The Karlsruhe judges also found it misleading for a product to be described as ‘environmentally neutral’ where not all negative environmental impacts have been included in the assessment basis for compensation. The average consumer, who is interested in the environment, expects an ʹenvironmentally neutral‘ product to have a balanced environmental balance in all respects. In this case, of the 13 impact categories listed by the GREENZERO approach used by dm, dm had only covered five of those categories: CO2 emissions; eutrophication; acidification; summer smog; and ozone depletion.

On its packaging, dm explained that the neutral environmental balance claimed for the products is based on the compensation of these five impact categories. However, the court found that this was misleading, because in doing so dm gave the impression that only these five environmental consequences had to be compensated for in order to achieve a balanced environmental balance.
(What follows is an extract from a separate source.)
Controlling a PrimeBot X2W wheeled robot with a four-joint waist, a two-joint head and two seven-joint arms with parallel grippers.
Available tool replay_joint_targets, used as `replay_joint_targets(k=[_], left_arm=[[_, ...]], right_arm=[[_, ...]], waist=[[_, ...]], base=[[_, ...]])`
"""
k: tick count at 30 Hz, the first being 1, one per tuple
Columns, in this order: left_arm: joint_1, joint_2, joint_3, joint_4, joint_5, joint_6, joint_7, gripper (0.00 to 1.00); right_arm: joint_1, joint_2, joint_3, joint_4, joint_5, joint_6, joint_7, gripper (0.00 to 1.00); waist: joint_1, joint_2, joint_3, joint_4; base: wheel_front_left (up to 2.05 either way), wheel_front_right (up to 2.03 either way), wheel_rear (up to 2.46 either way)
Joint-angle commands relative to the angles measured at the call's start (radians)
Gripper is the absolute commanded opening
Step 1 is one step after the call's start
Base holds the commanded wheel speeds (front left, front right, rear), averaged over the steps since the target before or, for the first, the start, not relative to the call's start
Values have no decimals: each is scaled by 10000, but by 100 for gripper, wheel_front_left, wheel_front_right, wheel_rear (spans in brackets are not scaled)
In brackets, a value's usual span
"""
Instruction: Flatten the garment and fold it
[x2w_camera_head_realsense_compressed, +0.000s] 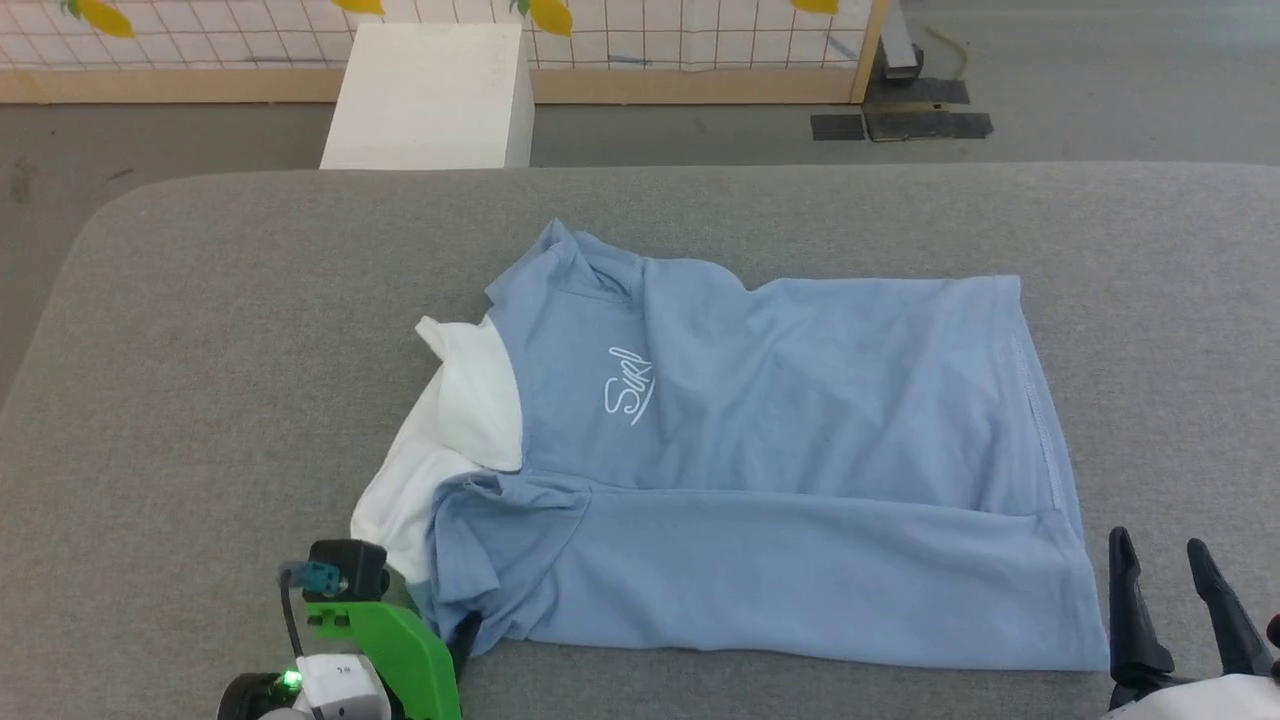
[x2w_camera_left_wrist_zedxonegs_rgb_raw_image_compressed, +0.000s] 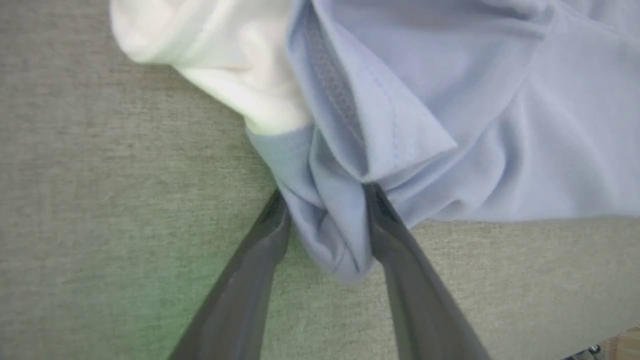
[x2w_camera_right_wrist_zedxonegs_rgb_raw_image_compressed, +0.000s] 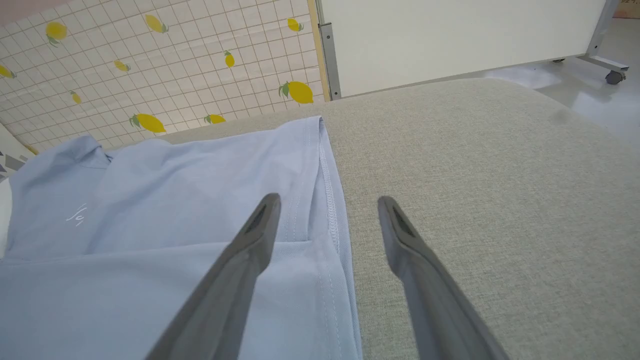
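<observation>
Soft knit shirt (x2w_camera_head_realsense_compressed: 780, 450) lies sideways, collar leftward. The left gripper (x2w_camera_left_wrist_zedxonegs_rgb_raw_image_compressed: 325, 192) straddles a bunched fold, grip unclear; the right gripper (x2w_camera_right_wrist_zedxonegs_rgb_raw_image_compressed: 328, 199) stands spread.

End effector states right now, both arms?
Left end effector: open, astride a bunched fold of the garment.
Right end effector: open, holding nothing, at the garment's hem.

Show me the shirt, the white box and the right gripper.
shirt (x2w_camera_head_realsense_compressed: 800, 400), head view, blue chest panel.
white box (x2w_camera_head_realsense_compressed: 430, 90), head view, its top face.
right gripper (x2w_camera_head_realsense_compressed: 1158, 545), head view, midway between its fingers.
</observation>
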Motion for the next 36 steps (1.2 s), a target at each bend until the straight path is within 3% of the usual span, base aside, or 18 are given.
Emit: replay_joint_targets(k=[1,7,15,17,23,31,32,33,34,35,36], left_arm=[[126,-214,-209,393,-144,-96,35,0],[320,-93,224,59,-181,25,-900,0],[671,27,308,-1084,-32,182,-1380,0],[688,15,242,-1311,-24,184,-1344,0],[611,-24,86,-1646,-60,182,-1188,0],[347,-7,-3,-1719,-83,209,-1081,0],[332,-10,-6,-1719,-89,217,-1077,0],[319,-8,-11,-1717,-97,224,-1069,0],[311,-12,-8,-1714,-114,234,-1059,0],[305,-12,-2,-1720,-136,240,-1052,0],[305,-17,15,-1730,-164,251,-1055,0]], right_arm=[[-190,6,45,16,-42,-15,89,100],[-540,-14,25,-491,-401,-15,1113,100],[-410,-644,-336,-397,203,-15,5675,100],[-329,-783,-307,-442,161,-15,6233,100],[-209,-740,-17,43,369,-15,6795,100],[-659,-956,366,1115,351,-15,6466,100],[-698,-991,373,1217,358,-15,6444,93],[-734,-1012,367,1310,355,-15,6434,42],[-758,-1008,360,1355,364,-15,6429,11],[-790,-958,321,1357,401,-15,6400,0],[-809,-934,298,1345,417,-15,6393,0]], waist=[[0,0,-28,-68],[0,0,-9,-160],[0,0,132,107],[0,0,167,211],[0,0,293,493],[0,0,526,703],[0,0,535,714],[0,0,545,727],[0,0,556,737],[0,0,571,745],[0,0,581,747]], base=[[0,0,0],[0,0,0],[0,0,0],[0,0,0],[0,0,0],[0,0,0],[0,0,0],[0,0,0],[0,0,0],[0,0,0],[0,0,0]])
Franziska Mauritz, an expert in advertising law at Pinsent Masons, emphasised the importance of precise communication by those making environmental claims:

"The ʹexcessiveʹ use of the claim ʹenvironmentally neutralʹ was dm's undoing here,“ she said. ʺdm deliberately did not include all impact categories in the chosen GREENZERO approach, but nevertheless designed the statement in such a way that it could be understood comprehensively. In order to avoid a misconception on the part of the consumer, dm should have made this limitation to the categories actually included clear on the packaging. The judgment therefore exemplifies that it depends on the exact design in the individual case."